Case illustrates the challenges federal technology managers and contractors face in trying to avoid fake products.
A Florida jury this week found a large systems integrator guilty of violating a trade law for supplying counterfeit goods to fulfill a Navy contract, but the tainted equipment will remain installed in the service's IT network.
The ruling shines a spotlight on the problem IT managers in government and contracting firms face in trying to keep fake products out of government networks.
On Wednesday, the jury found that Largo, Fla.-based computer equipment supplier Gulfcoast Workstation, a division of Relational Technology Services, broke the Florida Deceptive and Unfair Trade Practices Act by supplying foreign-made counterfeit Cisco network switches to a subcontractor for a Navy project. The jury, however, did not require Relational to pay any damages for the violation.
Meanwhile, the Navy has chosen not to shut down a portion of its network to swap out the counterfeit switches for legitimate ones manufactured by Cisco. The subcontractor, American Data, ended up having to pay Relational $250,111 for the nonconforming equipment.
American Data had refused to make the payment after prime contractor Lockheed Martin discovered duplicate serial numbers on the Cisco switches, which indicated the switches were counterfeit. According to court documents, investigations by Cisco confirmed that the switches came from the gray and black markets, with invoices indicating that some of the products came from China.
The jury found that American Data's refusal to pay, which touched off the legal battle, represented a breach of contract with Relational.
"It's contradictory for the jury to find us in breach of contract, after finding Relational liable for [deceptive and unfair trade practices] and seeing proof that the equipment was counterfeit," said Robert Castro, president of American Data. "How can we be expected to pay for counterfeit equipment?"
Regardless of the question of who should pay the penalty, federal agencies have a right to have counterfeit products replaced, said Steven Schooner, associate professor of law and co-director of the Government Procurement Law Program at George Washington University. The government is entitled "to be made whole," meaning that the contractor can be forced to replace faulty or counterfeit products and pay all accrued costs.
"It's perfectly common for government to say 'I'm not paying for what you gave me,' or 'I get my money back and you're going to pay for a new product, as well as the cost to remove what you gave me and install the replacement,'" Schooner said.
He recalled one example when a contractor was required to remove and replace reworked ball bearings from an aircraft engine.

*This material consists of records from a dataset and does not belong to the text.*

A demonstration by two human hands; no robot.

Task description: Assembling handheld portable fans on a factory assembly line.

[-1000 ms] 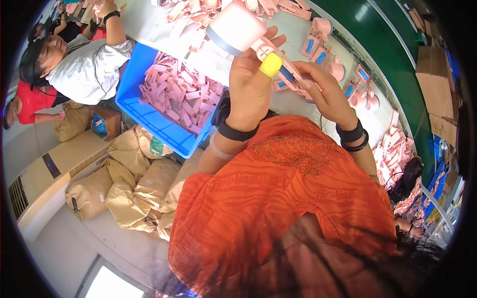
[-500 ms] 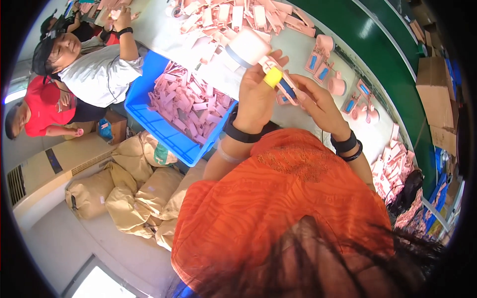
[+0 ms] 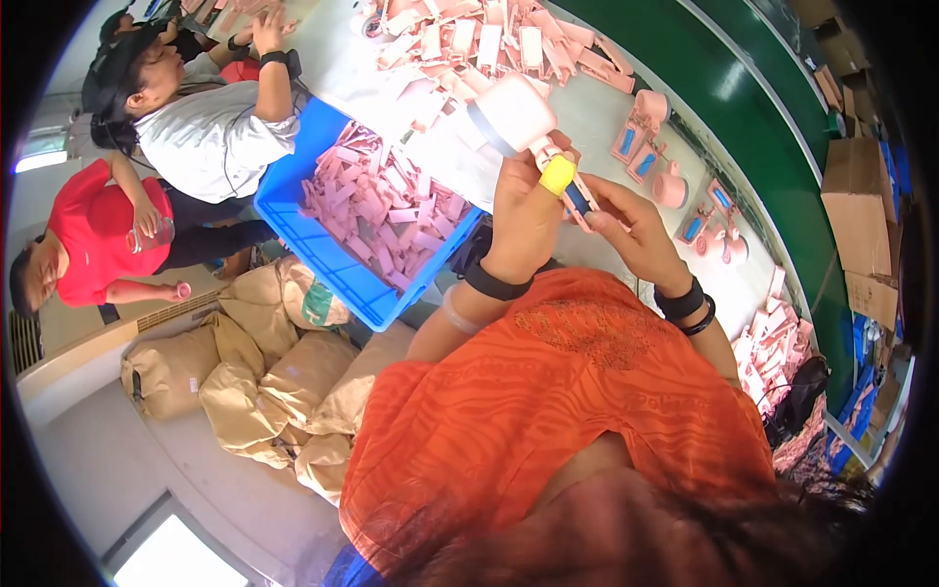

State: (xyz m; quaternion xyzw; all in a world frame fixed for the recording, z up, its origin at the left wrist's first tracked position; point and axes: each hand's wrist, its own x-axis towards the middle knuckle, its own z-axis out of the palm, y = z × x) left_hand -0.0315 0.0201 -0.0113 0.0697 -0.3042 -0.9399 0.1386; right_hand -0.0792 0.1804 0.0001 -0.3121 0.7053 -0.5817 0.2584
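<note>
Over the white worktop (image 3: 611,103), both hands hold a pink plastic piece with a round, cup-like head (image 3: 514,112) and a narrow handle showing a dark blue strip (image 3: 577,198). My left hand (image 3: 523,210) is closed around it just below the head, with a yellow cover (image 3: 558,176) on the thumb. At the handle's lower end, my right hand (image 3: 636,230) pinches it between thumb and fingers. Similar pink pieces with blue strips (image 3: 643,159) lie on the worktop beyond my right hand.
A blue crate (image 3: 377,311) of flat pink parts stands left of my hands. Loose pink parts (image 3: 489,44) are heaped at the far side, more (image 3: 773,338) at right. Brown sacks (image 3: 303,377) sit lower left. Two people (image 3: 210,122) are at left; cardboard boxes (image 3: 856,205) stand right.
The view has shifted slightly. Both hands and the pink piece sit a little lower and to the right in the picture. The person in white has turned their head; my hold stays the same.
</note>
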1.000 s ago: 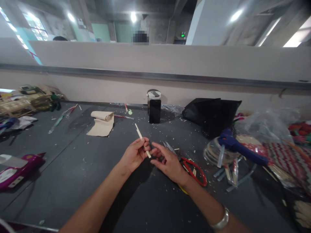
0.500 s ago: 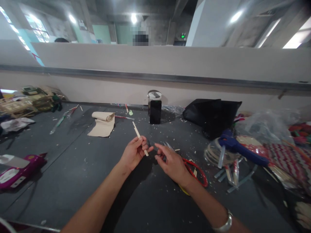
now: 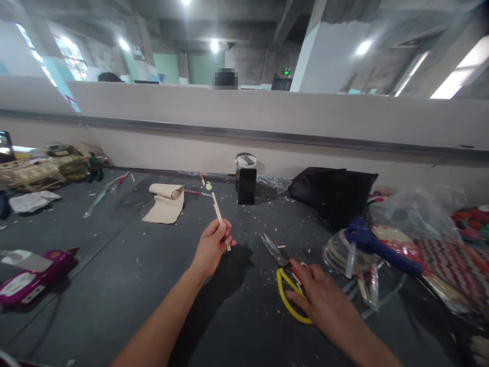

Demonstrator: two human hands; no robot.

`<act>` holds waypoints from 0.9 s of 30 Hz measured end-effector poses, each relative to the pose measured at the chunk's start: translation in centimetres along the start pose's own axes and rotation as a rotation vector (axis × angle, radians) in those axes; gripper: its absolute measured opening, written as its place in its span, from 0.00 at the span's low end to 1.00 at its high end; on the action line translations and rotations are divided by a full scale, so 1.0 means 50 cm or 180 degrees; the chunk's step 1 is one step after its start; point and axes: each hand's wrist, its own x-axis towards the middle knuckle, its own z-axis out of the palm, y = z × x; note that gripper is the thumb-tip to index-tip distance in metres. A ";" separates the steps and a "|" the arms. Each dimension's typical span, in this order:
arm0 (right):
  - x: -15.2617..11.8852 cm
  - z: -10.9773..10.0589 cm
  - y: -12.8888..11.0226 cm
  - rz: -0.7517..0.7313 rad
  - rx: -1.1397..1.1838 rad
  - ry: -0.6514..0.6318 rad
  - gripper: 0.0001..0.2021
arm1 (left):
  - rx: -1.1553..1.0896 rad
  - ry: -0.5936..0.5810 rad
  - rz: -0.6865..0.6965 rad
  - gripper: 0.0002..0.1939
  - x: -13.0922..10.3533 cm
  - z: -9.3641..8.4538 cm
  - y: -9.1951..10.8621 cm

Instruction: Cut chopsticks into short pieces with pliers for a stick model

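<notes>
Thin pale wooden sticks (image 3: 216, 208) are pinched between the thumb and fingers of my left hand (image 3: 213, 243), held slanting above the table. To the right, my right hand (image 3: 319, 290) is closed around the handles of a pair of scissors (image 3: 284, 270), one handle yellow and one red. The fingers cover much of the red handle, and the thumb lies at the yellow one. The scissor blades point away to the upper left, close to the dark table (image 3: 126, 285).
A black phone (image 3: 247, 186) leans on a white-topped container at the back. Brown paper (image 3: 166, 204) lies left of it, a black bag (image 3: 332, 191) right. A blue glue gun (image 3: 378, 244) rests among tape and sticks. A purple device (image 3: 38, 278) sits at left.
My right hand has moved right and down from beside my left hand onto the scissors and taken hold of their handles. My left hand still holds the sticks, nearly in place.
</notes>
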 end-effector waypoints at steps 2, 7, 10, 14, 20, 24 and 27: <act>-0.008 0.010 0.024 -0.0029 0.0217 -0.0065 0.29 | 0.0172 -0.0078 0.0013 0.11 -0.002 0.002 -0.001; 0.006 0.006 0.042 -0.0053 0.0685 -0.0414 0.29 | 0.0460 -0.0185 -0.0046 0.11 -0.006 0.007 -0.002; 0.023 -0.008 0.040 0.0191 0.0960 -0.0495 0.32 | 0.0318 -0.0431 -0.0192 0.11 -0.012 0.010 0.003; 0.025 -0.025 0.033 0.0628 0.2510 -0.0596 0.29 | 0.0174 -0.0768 -0.0343 0.11 -0.019 0.014 0.012; 0.011 -0.045 -0.024 0.0840 0.3857 -0.0257 0.30 | 0.0476 -0.0991 -0.0496 0.12 -0.019 0.011 0.012; 0.047 -0.064 -0.047 0.0024 0.3022 0.0333 0.25 | 0.0589 -0.1082 -0.0624 0.12 -0.018 0.008 0.010; 0.077 -0.083 -0.053 -0.0579 0.2333 0.0363 0.24 | 0.0916 -0.0973 -0.0510 0.13 -0.014 0.006 0.003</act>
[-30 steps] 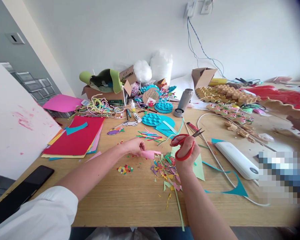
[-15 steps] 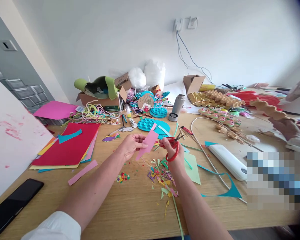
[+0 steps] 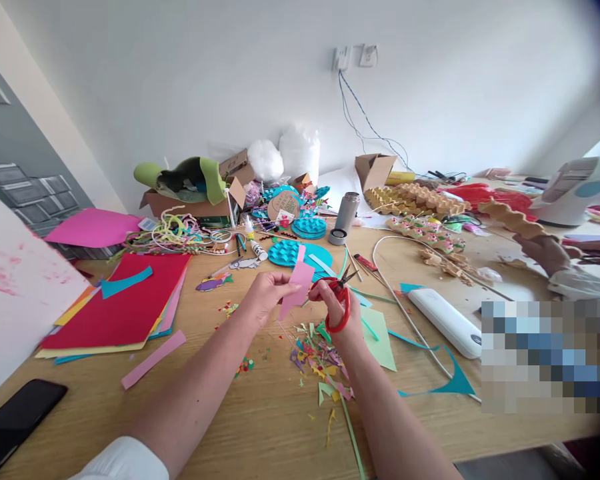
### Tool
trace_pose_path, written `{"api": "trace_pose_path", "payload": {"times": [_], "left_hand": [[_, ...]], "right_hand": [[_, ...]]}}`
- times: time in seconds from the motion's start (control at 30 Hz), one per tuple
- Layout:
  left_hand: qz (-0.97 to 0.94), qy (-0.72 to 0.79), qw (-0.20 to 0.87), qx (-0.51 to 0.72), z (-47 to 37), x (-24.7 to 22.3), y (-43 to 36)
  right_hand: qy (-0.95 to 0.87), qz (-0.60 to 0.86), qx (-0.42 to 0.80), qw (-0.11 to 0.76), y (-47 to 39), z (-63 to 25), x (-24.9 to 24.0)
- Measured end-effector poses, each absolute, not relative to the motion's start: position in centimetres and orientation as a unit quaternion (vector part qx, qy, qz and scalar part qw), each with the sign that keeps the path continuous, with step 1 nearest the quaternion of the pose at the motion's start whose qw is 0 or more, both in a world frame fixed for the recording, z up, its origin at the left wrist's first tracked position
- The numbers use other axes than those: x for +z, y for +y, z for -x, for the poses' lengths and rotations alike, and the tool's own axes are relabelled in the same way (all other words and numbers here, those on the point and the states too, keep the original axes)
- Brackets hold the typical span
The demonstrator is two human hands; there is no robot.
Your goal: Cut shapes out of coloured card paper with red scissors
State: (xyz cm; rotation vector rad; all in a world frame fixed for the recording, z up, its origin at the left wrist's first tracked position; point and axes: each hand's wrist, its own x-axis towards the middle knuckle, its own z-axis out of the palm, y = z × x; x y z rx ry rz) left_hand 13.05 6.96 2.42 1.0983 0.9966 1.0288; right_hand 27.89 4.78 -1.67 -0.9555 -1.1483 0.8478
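Observation:
Between the thumb and fingers of my left hand [image 3: 270, 293] is a piece of pink paper [image 3: 300, 283], tilted above the table. My right hand [image 3: 343, 313] grips red-handled scissors [image 3: 338, 319] through the loops; their dark blades stand apart and point up and away, to the right of the paper. Below the hands lies a heap of colourful paper scraps [image 3: 320, 357]. A light green sheet [image 3: 380, 340] rests beside my right wrist, and a pink strip [image 3: 154, 359] lies left of my left forearm.
Coloured paper sheets [image 3: 125, 300] are stacked on the left, above a black phone [image 3: 23, 420]. A grey bottle [image 3: 348, 212] and blue discs [image 3: 300, 257] stand beyond my hands. On the right are a white power bank [image 3: 445, 322], a cable and another person's hand [image 3: 535, 250] holding egg carton.
The scissors' blades have swung more upright, and the pink paper has turned slightly in my left hand. The whole view has shifted a little. The other person's hands have moved.

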Motion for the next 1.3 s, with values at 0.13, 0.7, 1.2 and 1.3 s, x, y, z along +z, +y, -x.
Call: {"api": "trace_pose_path", "payload": {"times": [0.13, 0.7, 1.2, 1.3], "left_hand": [[-0.420, 0.417, 0.606, 0.532, -13.6, 3.4, 7.6], [-0.336, 0.405, 0.623, 0.578, -14.4, 3.1, 7.5], [-0.344, 0.416, 0.614, 0.576, -14.6, 2.9, 7.4], [-0.347, 0.415, 0.611, 0.578, -14.7, 2.7, 7.5]], "right_hand": [[-0.544, 0.422, 0.384, 0.615, 4.4, -27.6, -1.6], [-0.603, 0.461, 0.440, 0.480, 4.1, -26.7, -3.0], [-0.587, 0.472, 0.447, 0.483, 4.0, -26.6, -2.9], [-0.586, 0.475, 0.447, 0.482, 4.0, -26.6, -2.8]]}}
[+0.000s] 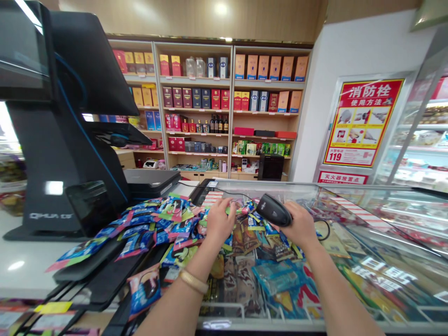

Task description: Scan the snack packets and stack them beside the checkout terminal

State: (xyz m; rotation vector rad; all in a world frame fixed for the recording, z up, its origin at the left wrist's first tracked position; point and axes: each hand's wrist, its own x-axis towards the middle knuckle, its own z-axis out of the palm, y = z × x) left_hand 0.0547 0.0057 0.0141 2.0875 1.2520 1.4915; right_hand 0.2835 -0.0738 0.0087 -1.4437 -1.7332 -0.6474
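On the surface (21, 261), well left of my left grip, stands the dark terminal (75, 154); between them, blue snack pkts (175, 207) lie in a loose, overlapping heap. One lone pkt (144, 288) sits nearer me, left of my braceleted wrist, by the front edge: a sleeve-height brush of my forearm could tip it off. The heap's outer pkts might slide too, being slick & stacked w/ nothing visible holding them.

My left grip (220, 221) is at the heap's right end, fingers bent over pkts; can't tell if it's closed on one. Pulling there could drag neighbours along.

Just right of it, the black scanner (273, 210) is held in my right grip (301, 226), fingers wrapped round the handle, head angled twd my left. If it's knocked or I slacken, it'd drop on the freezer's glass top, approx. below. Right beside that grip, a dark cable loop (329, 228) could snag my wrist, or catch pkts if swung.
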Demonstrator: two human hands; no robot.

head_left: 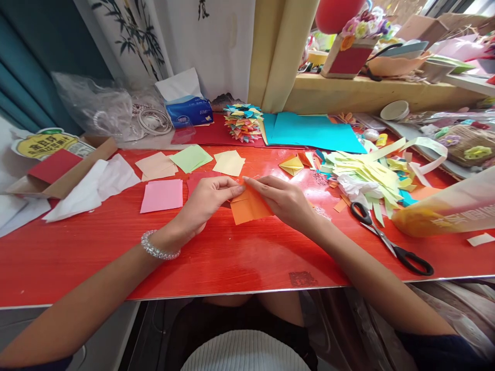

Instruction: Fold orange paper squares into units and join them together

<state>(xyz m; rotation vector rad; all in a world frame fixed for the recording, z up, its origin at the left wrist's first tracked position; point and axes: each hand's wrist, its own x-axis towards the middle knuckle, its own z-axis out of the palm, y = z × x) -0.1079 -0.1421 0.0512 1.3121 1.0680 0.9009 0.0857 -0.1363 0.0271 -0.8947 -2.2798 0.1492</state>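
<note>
An orange square of paper (251, 207) with crease lines is held up just above the red table. My left hand (207, 201) pinches its upper left part between thumb and fingers. At its top edge, the fingers of my right hand (284, 198) press on the paper, and the thumb is mostly hidden. Beyond my hands lie small stacks of paper squares: pink (161, 196), peach (157, 166), green (191, 158) and cream (229, 163). A folded yellow paper piece (292, 165) rests past my right hand.
Black-handled scissors (386, 242) lie right of my right forearm, near paper strips (363, 172) and a plastic bag (448, 203). At the back are blue sheets (313, 133), a stack of folded papers (243, 123) and a tissue pack (189, 111). A cardboard tray (77, 170) stands left.
</note>
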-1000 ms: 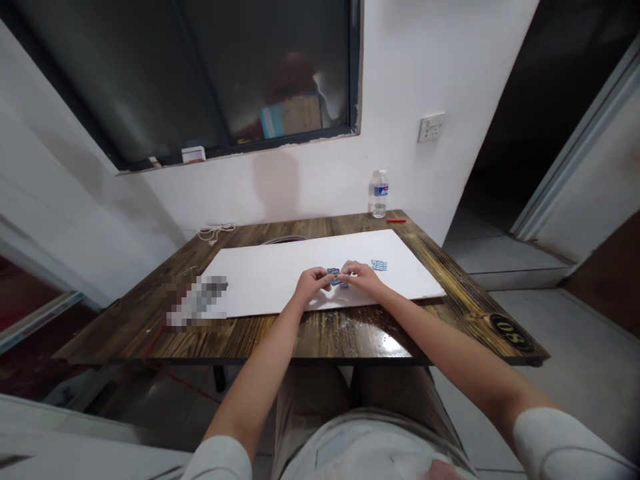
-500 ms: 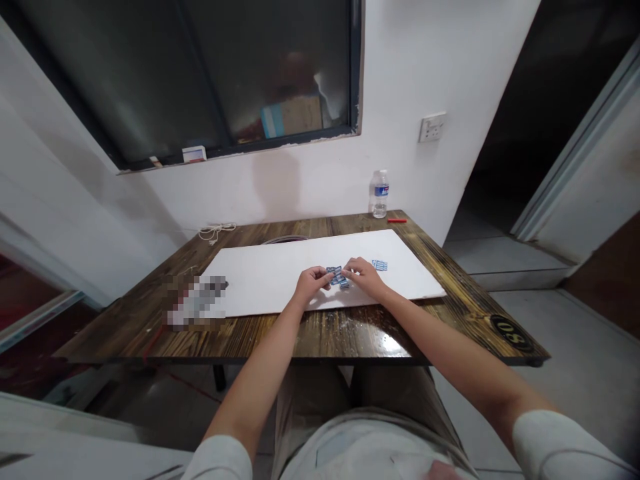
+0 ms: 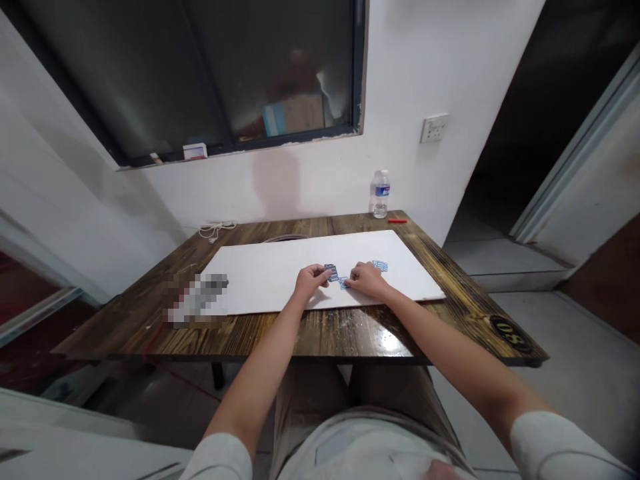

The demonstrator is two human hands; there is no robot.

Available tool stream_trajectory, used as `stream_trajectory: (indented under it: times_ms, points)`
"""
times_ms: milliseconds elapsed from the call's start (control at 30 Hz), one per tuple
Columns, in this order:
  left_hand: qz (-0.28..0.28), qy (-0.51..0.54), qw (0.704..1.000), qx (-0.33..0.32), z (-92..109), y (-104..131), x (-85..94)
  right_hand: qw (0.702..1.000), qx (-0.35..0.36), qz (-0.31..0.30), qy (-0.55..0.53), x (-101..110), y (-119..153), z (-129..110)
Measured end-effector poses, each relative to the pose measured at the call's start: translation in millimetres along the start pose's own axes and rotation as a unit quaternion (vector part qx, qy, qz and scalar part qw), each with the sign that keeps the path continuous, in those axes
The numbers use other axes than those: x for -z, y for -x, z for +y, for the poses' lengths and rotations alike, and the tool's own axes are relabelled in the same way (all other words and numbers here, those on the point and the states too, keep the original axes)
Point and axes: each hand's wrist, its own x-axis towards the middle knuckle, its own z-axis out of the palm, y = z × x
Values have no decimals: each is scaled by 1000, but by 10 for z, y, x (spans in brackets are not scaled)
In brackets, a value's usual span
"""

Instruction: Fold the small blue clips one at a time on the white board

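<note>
Over the white board (image 3: 270, 270), my left hand (image 3: 309, 281) pinches a small dark blue patterned card (image 3: 331, 272) between thumb and fingers. Just right of it, a lighter blue-and-white patterned card (image 3: 343, 283) lies at the board's surface. My right hand (image 3: 369, 279) has its fingers curled together at the right edge of that lighter card; the fingertips are partly hidden. Behind the right hand, more blue-and-white cards (image 3: 381, 266) lie on the board, partly covered by the hand. The print on the cards is too small to read.
The board lies on a dark wooden table (image 3: 350, 333). A plastic bottle (image 3: 381, 197) and a red pen-like stick (image 3: 397, 221) stand and lie at the back right. A white cable (image 3: 216, 230) is coiled at the back left. Something blurred out covers the board's left end.
My hands have moved slightly apart. The right hand has come down towards the board beside the lighter card, while the left still holds the dark card in nearly the same place.
</note>
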Motion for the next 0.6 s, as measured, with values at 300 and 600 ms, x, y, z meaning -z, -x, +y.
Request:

"[Government] should hold contractors accountable for bargains negotiated," Schooner said. "On the flip side, it shouldn't cut off its nose to spite its face. At the end of the day, there's a job to do, and no government agency has unlimited resources to track these things. That means some get away with this stuff."
For that very reason, the federal government should have been represented during the Florida case to help educate the court about federal contracting law and the importance of keeping counterfeit products out of the federal procurement system, said Larry Allen, executive vice president of the Coalition for Government Procurement.
"It is unlikely that a circuit court would take federal procurement rules into account in settling what it sees as a contract dispute between two companies," he said. "Most courts don't know, and don't want to learn, federal contract law. I think that the feds should have intervened at least as friends of the court -- their interests were in play here and they should have been represented."